Fabulous. Thanks for sharing.


----------



## Pecos (Aug 18, 2019)

Heartwarming.


----------



## john19485 (Aug 18, 2019)

911 said:


> I have always thought that it’s pretty cool what some guys kept that they received from home. I was in the field, swamps, rice paddies, jungles, etc., for most of my time, so I only had a small amount of space to keep stuff from home. When I received packages, I had to decide what to keep and what to give away. I did manage to hold onto a couple of pictures that were given to me. I never had a camera of my own. Even the few pictures that I had got bent and can hardly be made out. Those weren’t good memories anyway.
> 
> It’s nice that you have those letters. I am sure that they mean a lot to you.


----------



## fuzzybuddy (Oct 21, 2019)

Those letters from kids are priceless. When I was in the Navy, my mom decided to send me a little bit of home. In New England, when it starts to get cold at night, it's apple harvest time. So my mom  crammed a bunch of apples in a cardboard box and mailed them to me. I didn't know anything about that, until I was ordered to report to the mail room, NOW!!!!!! There was this dripping, crushed, soggy, smelly crumpled box of almost apple sauce. I was ordered to get it out of the mail room, like yesterday. The juices ran down my uniform, I had to have it cleaned. While all the guys loved packages from home, I was always scared of what my mom sent.


----------



## RadishRose (Oct 21, 2019)

fuzzybuddy said:


> Those letters from kids are priceless. When I was in the Navy, my mom decided to send me a little bit of home. In New England, when it starts to get cold at night, it's apple harvest time. So my mom  crammed a bunch of apples in a cardboard box and mailed them to me. I didn't know anything about that, until I was ordered to report to the mail room, NOW!!!!!! There was this dripping, crushed, soggy, smelly crumpled box of almost apple sauce. I was ordered to get it out of the mail room, like yesterday. The juices ran down my uniform, I had to have it cleaned. While all the guys loved packages from home, I was always scared of what my mom sent.

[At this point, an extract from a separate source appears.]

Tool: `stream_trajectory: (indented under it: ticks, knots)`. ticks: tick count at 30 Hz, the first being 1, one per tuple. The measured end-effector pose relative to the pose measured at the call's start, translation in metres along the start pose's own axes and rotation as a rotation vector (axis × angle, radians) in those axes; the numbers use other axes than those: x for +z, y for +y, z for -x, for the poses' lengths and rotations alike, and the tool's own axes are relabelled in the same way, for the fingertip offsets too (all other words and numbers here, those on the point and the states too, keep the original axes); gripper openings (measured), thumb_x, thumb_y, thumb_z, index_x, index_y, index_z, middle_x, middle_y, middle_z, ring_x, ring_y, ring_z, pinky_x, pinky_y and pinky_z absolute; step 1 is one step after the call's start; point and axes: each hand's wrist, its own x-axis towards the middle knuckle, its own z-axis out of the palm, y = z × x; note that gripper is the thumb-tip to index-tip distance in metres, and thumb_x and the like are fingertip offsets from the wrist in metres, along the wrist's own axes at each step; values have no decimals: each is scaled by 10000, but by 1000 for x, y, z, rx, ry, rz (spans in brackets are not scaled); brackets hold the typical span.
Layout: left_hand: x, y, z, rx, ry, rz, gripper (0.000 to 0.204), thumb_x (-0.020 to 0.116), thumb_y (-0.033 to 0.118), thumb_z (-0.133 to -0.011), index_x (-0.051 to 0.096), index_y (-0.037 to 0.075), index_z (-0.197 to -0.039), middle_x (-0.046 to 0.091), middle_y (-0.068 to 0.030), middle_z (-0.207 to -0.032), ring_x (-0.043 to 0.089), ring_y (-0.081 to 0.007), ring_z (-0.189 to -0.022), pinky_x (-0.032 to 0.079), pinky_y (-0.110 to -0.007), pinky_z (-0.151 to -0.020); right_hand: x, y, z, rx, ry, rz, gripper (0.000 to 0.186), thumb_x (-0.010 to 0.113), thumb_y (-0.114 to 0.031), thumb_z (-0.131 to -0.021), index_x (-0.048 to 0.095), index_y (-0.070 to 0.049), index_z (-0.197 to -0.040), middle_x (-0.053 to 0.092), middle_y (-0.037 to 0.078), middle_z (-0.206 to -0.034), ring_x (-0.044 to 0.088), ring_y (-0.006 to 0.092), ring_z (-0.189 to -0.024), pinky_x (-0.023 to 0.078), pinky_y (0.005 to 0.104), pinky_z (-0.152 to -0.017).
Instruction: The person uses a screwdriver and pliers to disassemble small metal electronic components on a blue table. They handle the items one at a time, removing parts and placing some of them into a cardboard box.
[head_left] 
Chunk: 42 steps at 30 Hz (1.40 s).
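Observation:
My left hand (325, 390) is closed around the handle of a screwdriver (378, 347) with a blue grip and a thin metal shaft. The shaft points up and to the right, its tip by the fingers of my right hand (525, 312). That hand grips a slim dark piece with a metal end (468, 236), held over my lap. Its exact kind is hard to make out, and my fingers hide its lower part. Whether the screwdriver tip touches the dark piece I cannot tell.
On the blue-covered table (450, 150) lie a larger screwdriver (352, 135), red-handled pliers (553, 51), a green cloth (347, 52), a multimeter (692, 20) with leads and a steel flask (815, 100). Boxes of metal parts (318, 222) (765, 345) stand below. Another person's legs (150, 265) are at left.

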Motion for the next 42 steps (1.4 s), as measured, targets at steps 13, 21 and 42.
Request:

And the McCouns were the best!


----------



## Llynn (Oct 21, 2019)

During one of my WestPac cruises (Western Pacific) the ladies of the Moose Lodge in my home town put together care packages for all the town's service members overseas. It contained writing materials, stamps, candy, paperback books and other items which have now escaped my memory. Also included was a personalized letter from a member of the town's fourth grade class. I wish I had kept my letter but it is long gone. When I got home I looked up the girl who had written to me and treated her and several of her friends to an "anything you want" meal at the town cafe. It was a blast....they were such great kids. She even insisted that I show up in uniform.


----------